__Task instructions__: Write out each line below exactly as it appears.

-----

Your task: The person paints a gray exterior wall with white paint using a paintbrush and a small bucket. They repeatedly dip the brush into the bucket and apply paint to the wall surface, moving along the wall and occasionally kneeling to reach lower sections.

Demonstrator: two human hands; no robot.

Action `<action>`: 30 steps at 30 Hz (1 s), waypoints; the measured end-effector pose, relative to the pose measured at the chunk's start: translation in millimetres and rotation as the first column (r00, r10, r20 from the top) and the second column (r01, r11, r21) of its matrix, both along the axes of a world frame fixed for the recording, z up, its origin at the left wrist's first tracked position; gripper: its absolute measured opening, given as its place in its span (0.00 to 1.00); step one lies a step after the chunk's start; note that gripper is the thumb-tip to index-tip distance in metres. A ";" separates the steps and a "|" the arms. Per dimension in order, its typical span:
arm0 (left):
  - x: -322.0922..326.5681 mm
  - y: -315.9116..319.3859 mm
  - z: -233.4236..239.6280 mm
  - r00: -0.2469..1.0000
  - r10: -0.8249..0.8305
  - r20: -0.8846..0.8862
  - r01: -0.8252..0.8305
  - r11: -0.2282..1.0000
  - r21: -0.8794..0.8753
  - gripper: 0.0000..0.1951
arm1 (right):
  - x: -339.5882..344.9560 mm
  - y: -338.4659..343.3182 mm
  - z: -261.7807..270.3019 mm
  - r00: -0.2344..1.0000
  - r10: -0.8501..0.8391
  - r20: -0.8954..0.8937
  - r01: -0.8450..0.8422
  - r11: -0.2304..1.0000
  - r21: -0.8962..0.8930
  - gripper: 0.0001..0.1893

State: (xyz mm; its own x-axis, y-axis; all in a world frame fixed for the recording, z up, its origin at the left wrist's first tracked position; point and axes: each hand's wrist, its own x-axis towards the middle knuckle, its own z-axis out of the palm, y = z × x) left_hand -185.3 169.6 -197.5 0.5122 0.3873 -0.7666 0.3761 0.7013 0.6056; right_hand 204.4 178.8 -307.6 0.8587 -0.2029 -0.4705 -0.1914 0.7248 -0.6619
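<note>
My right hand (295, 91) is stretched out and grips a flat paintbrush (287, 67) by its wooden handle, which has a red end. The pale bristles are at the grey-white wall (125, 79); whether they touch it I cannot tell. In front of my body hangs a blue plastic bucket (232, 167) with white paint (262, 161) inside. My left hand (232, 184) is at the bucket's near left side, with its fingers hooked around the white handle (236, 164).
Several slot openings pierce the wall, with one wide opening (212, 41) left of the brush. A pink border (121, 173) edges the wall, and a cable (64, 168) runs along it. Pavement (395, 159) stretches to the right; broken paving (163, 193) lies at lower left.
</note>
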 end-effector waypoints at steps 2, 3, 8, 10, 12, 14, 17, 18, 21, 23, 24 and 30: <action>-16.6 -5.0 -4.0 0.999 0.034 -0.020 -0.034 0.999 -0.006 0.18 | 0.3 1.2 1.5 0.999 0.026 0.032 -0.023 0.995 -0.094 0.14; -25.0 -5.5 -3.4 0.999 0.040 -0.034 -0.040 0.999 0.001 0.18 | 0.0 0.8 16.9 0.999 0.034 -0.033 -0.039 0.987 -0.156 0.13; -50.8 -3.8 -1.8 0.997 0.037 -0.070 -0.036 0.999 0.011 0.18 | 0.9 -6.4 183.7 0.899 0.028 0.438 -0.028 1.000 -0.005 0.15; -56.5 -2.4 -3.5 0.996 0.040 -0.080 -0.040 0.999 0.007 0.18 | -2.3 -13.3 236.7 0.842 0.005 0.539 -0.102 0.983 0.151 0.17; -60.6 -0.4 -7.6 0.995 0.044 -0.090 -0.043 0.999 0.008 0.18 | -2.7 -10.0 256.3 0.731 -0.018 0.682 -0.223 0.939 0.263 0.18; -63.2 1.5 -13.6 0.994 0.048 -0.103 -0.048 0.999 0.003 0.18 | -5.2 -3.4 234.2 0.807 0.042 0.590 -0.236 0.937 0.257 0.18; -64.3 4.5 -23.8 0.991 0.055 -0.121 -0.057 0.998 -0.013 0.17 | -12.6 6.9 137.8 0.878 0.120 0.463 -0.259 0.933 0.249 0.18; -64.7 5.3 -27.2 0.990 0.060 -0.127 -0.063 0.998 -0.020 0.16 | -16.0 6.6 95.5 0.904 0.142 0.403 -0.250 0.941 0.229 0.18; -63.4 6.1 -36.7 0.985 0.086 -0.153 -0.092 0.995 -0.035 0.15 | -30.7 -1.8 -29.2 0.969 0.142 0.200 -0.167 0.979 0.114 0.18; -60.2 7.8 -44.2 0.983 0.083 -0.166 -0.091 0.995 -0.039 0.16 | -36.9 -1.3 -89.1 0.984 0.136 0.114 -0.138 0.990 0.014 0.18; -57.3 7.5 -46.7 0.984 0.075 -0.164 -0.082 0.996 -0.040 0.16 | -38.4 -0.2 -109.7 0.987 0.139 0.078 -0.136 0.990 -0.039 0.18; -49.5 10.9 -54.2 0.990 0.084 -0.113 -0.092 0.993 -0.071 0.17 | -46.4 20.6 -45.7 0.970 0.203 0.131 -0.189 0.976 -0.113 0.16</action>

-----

__Your solution__:
Your task: The person paints a gray exterior wall with white paint using a paintbrush and a small bucket. They repeatedly dip the brush into the bucket and apply paint to the wall surface, moving along the wall and occasionally kneeling to reach lower sections.

Demonstrator: two human hands; no robot.

Action `<action>`: 30 steps at 30 Hz (1 s), waypoints; the measured end-effector pose, relative to the pose measured at the chunk's start: translation in millimetres and rotation as the first column (r00, r10, r20 from the top) and the second column (r01, r11, r21) of its matrix, both along the axes of a world frame fixed for the recording, z up, its origin at the left wrist's first tracked position; gripper: its absolute measured opening, given as its place in its span (0.00 to 1.00); step one lies a step after the chunk's start; note that gripper is the thumb-tip to index-tip distance in metres. A ";" separates the steps and a "|" the arms. Per dimension in order, its typical span:
arm0 (left):
  - x: -322.0922..326.5681 mm
  - y: -315.9116..319.3859 mm
  - z: -233.4236..239.6280 mm
  - r00: -0.2469..1.0000
  - r10: -0.8249..0.8305
  - r20: -0.8846..0.8862
  - r01: -0.8252..0.8305
  - r11: -0.2282..1.0000
  - r21: -0.8794..0.8753
  - gripper: 0.0000..0.1951
arm1 (right):
  - x: -339.5882..344.9560 mm
  - y: -338.4659..343.3182 mm
  - z: -261.7807..270.3019 mm
  - r00: -0.2344..1.0000
  - r10: -0.8501..0.8391
  - r20: -0.8954..0.8937
  - r01: -0.8450..0.8422
  - r11: -0.2304..1.0000
  - r21: -0.8962..0.8930
  - gripper: 0.0001..0.1893

State: (xyz mm; its own x-axis, y-axis; all in a world frame fixed for the recording, z up, its origin at the left wrist's first tracked position; point and axes: each hand's wrist, its own x-axis towards the middle knuckle, its own z-axis out of the palm, y = z × x) left_hand -185.3 169.6 -197.5 0.5122 0.3873 -0.7666 0.3761 0.7013 0.6056; right_hand 204.4 178.8 -307.6 0.8587 -0.2029 -0.4705 -0.1914 0.7248 -0.6619
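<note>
My right hand (295, 91) is stretched out and grips a flat paintbrush (287, 67) by its wooden handle, which has a red end. The pale bristles are at the grey-white wall (125, 79); whether they touch it I cannot tell. In front of my body hangs a blue plastic bucket (232, 167) with white paint (262, 161) inside. My left hand (232, 184) is at the bucket's near left side, with its fingers hooked around the white handle (236, 164).
Several slot openings pierce the wall, with one wide opening (212, 41) left of the brush. A pink border (121, 173) edges the wall, and a cable (64, 168) runs along it. Pavement (395, 159) stretches to the right; broken paving (163, 193) lies at lower left.
</note>
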 end-effector waypoints at steps 2, 3, 8, 10, 12, 14, 17, 18, 21, 23, 24 and 30: <action>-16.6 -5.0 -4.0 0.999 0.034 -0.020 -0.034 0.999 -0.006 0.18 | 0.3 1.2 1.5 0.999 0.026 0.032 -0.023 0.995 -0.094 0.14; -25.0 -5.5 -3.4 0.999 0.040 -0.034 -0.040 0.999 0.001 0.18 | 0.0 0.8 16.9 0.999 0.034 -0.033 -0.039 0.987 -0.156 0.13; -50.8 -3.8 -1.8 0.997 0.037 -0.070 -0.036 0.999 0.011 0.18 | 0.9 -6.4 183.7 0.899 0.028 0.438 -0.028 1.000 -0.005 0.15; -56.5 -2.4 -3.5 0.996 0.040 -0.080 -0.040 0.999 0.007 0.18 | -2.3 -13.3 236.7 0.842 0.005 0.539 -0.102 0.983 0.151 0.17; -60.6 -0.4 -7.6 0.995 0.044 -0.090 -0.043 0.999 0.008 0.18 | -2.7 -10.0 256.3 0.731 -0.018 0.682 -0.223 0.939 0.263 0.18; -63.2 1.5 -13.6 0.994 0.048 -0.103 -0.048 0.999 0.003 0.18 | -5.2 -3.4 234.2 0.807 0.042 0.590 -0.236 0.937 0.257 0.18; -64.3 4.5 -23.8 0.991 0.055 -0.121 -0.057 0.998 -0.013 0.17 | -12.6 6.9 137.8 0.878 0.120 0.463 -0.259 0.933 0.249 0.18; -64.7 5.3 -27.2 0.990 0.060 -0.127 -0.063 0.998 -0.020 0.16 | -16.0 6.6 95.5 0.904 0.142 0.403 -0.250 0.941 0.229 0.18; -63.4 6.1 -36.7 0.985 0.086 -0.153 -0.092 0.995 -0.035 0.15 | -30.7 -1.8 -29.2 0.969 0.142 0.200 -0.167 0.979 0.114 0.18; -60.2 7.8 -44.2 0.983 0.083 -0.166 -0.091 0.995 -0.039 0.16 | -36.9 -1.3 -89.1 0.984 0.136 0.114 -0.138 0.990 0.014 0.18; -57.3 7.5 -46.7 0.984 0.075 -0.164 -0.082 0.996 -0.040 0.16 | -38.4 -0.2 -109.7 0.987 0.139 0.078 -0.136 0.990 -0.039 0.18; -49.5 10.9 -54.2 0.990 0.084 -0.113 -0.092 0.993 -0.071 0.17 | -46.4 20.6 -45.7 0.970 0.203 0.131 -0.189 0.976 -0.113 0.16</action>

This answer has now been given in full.